15 - Paradoxical Trends in Hospitalization Rates for the Inflammatory Bowel Diseases Between the Western World and Newly Industrialized Countries: A Study of the Organization for Economic Cooperation and Development (OECD)

Monday, October 16
4:40 PM - 4:50 PM
Location: Valencia Ballroom BC (Level 4)



Category: IBD       

James A. King, BA1, Fox Underwood, MSc1, Nicola Panaccione1, Josh Quan1, Paulo Kotze, MD, PhD 2, Siew C. Ng, MBBS, PhD3, Subrata Ghosh, MD4, Peter L. Lakatos, MD 5, Tine Jess, MD6, Remo Panaccione, MD, FRCP7, Gilaad Kaplan, MD, MPH 1
1University of Calgary, Calgary, AB, Canada; 2Cajuru Hospital, Curitiba, Parana, Brazil; 3Chinese University of Hong Kong, Shatin, Hong Kong; 4Institute of Translational Medicine, Birmingham, United Kingdom; 5McGill University, Montreal, PQ, Canada; 6Statens Serum Institut, Copenhagen, Hovedstaden, Denmark; 7University of Calgary, Department of Medicine, Calgary, AB, Canada
Introduction: Hospitalization rates for the inflammatory bowel diseases (IBD) may be decreasing in the Western world due to advances in medical management. In contrast, newly industrialized countries in Asia and Southern America may have increasing hospitalization rates due to rapidly rising incidence. We evaluated changing rates in hospitalization for IBD in countries belonging to the Organisation for Economic Co-operation and Development (OECD).

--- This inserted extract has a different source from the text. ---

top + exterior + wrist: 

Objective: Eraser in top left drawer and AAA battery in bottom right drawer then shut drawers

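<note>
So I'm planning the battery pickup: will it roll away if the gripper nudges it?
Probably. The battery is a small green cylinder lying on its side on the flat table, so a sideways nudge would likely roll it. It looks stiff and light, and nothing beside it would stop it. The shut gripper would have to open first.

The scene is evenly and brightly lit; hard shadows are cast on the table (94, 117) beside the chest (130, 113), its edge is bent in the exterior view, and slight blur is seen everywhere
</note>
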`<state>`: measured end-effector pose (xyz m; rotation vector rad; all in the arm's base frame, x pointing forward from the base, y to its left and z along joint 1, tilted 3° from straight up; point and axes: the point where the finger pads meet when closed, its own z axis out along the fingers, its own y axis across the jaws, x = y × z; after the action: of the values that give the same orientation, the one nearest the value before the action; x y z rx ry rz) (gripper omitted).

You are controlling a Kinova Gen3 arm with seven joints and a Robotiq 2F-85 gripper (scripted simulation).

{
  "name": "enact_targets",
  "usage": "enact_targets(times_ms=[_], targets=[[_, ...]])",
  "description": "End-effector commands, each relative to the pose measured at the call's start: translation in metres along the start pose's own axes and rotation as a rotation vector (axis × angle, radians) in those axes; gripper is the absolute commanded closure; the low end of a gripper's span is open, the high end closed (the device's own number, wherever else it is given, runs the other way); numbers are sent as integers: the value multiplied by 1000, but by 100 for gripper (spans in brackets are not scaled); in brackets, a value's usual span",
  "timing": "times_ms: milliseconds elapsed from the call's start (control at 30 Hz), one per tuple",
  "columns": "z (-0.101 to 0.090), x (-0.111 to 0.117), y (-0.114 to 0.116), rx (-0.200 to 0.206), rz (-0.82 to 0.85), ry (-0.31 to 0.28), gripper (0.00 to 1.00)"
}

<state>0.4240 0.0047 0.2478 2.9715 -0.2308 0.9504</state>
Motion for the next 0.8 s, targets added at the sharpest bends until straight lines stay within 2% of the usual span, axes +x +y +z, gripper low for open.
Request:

Methods: The OECD database contained IBD related hospital discharges for 34 countries from 1990 to 2015. Hospitalization rates were expressed as annual rates per 100,000 persons. Average hospitalization rates were standardized for the period 2010 to 2014. Joinpoint regression models were used to calculate the average annual percent change (AAPC) in the rate of hospitalization for each country in 1990 to 2015. Choropleth maps were created to display the differences in hospitalization rates and AAPCs.

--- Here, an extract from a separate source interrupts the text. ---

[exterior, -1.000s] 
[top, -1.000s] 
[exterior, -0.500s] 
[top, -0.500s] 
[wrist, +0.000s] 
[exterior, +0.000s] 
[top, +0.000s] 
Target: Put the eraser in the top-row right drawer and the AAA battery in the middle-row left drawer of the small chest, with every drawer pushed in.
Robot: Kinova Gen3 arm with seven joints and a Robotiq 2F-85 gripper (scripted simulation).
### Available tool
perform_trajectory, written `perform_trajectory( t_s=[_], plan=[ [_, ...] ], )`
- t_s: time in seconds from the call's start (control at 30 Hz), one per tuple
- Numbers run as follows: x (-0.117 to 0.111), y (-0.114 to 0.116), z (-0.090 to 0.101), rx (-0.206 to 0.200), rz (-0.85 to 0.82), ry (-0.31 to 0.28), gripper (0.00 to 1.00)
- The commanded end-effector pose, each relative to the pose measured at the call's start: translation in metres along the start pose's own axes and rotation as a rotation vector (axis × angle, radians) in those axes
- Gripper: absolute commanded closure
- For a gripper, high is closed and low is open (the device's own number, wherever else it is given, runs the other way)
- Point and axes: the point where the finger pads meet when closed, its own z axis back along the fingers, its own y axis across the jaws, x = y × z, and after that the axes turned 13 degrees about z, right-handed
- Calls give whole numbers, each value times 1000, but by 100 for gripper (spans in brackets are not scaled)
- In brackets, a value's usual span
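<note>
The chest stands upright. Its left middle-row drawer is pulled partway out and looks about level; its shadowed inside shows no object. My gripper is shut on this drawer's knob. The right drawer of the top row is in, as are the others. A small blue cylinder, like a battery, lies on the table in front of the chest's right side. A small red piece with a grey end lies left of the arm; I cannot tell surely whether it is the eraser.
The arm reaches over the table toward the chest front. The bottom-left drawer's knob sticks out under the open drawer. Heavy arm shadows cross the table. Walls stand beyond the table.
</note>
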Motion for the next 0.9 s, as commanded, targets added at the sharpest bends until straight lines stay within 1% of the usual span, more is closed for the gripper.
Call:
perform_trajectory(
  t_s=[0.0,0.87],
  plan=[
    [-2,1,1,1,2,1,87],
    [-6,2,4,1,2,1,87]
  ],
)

Results: Hospitalization rates related to IBD from OECD countries are presented in Table 1 and Figure 1. The median hospitalization rate was 31.2 with an interquartile range (IQR) of 23.7 to 47.4 per 100,000. Average hospitalization rates from 2010 to 2014 were highest in Northern America (e.g. US: 33.9 per 100,000), Northern Europe (e.g. Denmark: 63.6 per 100,000), Eastern Europe (e.g. Hungary: 50.4 per 100,000), Western Europe (e.g. Austria: 73.0 per 100,000), and Oceania (e.g. Australia: 31.2 per 100,000). In Europe, Northern America, and Oceania, 50% of countries have decreasing or stable hospitalization rates (Table 1, Figure 1–3). In contrast, countries from Asia and Southern America have the lowest hospitalization rates, yet the highest rise in AAPC. For example, Turkey has a hospitalization rate of 10.0 per 100,000 and an AAPC of 9.2% (95% CI: 5.9, 12.5), while Chile has a hospitalization rate of 8.4 per 100,000 and an AAPC of 5.2% (95% CI: 4.3, 6.2) (Table 1, Figure 1–3).

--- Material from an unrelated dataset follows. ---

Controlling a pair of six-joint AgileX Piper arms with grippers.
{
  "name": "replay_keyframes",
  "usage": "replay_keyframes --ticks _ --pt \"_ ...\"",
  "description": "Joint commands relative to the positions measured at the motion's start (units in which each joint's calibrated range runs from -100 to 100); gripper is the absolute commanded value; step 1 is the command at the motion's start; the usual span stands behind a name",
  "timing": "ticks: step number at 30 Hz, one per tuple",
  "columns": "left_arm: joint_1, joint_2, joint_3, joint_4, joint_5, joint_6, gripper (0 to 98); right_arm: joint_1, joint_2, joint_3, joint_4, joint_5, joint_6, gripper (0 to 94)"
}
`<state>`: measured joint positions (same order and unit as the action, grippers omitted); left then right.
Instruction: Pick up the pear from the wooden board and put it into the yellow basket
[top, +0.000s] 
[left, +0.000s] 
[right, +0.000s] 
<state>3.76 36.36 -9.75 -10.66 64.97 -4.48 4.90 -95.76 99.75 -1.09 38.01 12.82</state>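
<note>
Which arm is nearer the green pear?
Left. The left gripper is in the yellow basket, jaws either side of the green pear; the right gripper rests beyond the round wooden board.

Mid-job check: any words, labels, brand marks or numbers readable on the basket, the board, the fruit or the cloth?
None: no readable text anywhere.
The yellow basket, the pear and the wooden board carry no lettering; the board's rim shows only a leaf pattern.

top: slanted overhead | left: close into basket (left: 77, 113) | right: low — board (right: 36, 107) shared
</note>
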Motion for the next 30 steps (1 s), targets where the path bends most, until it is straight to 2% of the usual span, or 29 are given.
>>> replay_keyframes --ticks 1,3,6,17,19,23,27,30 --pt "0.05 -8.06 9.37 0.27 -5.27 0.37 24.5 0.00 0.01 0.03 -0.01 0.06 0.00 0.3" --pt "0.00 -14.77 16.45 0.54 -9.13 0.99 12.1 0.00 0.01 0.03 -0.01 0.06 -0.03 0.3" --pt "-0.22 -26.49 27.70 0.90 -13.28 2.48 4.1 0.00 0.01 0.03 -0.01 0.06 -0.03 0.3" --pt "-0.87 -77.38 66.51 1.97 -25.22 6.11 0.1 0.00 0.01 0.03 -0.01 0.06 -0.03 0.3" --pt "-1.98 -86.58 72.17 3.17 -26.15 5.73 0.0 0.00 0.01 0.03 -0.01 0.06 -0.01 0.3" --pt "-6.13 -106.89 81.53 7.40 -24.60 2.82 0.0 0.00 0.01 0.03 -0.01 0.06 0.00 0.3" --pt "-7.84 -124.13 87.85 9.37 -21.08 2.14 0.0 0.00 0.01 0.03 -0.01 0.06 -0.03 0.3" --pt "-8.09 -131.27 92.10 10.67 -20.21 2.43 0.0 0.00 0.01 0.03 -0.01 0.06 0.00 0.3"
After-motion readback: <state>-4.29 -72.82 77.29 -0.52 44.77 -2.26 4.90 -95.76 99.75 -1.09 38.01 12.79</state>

Discussion: Highly industrialized countries of the Western world have high rates of hospitalization; however, the rate of hospitalization appears to be stabilizing or decreasing in many Western countries. In contrast, newly industrialized countries in Asia and Southern America have rapidly rising hospitalization rates, which parallel the known rise in incidence of IBD outside the Western world.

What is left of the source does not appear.